Accession to the EU implies a commitment to adopt the euro, although countries can choose when to request to do so. This study examines arguments for and against early euro adoption, the macroeconomic and structural preconditions for a successful experience in the euro area, and more narrowly, the policy frameworks needed to achieve the Maastricht criteria. The authors conclude that participating in the euro area will yield benefits through higher exports and faster economic growth, provided structural characteristics are broadly in line with the other EU economies. Countries will, however, face potential vulnerabilities inherent in relinquishing monetary autonomy, such as the risks of fixing the exchange rate at an inappropriate level and having to cope with large and volatile capital flows and possible credit and demand booms.

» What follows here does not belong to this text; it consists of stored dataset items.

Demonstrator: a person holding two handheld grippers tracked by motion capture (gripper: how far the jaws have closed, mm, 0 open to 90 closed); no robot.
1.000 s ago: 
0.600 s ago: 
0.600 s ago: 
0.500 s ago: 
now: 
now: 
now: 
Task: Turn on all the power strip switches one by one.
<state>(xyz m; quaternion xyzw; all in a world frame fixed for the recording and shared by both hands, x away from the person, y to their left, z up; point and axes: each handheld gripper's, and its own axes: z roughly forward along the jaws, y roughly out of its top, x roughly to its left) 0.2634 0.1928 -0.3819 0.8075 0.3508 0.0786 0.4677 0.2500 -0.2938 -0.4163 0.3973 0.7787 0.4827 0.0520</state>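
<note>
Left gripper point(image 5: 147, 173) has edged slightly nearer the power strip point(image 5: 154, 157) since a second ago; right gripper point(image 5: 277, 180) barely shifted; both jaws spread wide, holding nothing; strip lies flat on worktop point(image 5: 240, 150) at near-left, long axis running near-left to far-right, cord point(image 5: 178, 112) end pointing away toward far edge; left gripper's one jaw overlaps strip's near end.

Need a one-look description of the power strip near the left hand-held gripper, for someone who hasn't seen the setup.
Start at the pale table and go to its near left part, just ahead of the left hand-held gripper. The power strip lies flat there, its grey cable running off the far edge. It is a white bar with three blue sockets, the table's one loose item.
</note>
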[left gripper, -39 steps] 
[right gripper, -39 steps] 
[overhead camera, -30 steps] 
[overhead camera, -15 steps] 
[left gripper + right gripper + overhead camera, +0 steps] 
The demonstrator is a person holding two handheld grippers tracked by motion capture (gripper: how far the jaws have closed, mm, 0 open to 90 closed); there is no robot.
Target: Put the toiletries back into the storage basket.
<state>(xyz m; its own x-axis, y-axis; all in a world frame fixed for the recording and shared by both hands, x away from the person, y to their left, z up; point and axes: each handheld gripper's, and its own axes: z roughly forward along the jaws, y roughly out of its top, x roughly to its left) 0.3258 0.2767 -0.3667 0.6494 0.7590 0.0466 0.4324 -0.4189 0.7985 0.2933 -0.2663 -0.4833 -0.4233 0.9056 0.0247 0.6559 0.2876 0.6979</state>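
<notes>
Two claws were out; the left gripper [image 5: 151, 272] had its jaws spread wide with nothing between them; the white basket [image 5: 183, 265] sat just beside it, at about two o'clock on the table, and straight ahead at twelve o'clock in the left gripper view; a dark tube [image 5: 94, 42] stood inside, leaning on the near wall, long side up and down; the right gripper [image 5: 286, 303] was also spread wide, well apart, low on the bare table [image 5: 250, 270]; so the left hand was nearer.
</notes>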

Among the conclusions of the study are that policies should largely be in place to meet the Maastricht criteria before entering the rather exacting framework of ERM2 (an exchange rate band arrangement designed to test exchange rate stability). The five countries score relatively well in terms of labor market flexibility, but substantial progress is needed with fiscal adjustment, and maintaining a high standard of financial sector supervision will be critical. With careful preparation in these areas, the flexibility and resilience of the economies should provide ample means for adjusting to country-specific shocks in the absence of monetary policy.

This study was issued as IMF Occasional Paper No. 234.

IMF Research Bulletin, June 2005
Author: International Monetary Fund. Research Dept.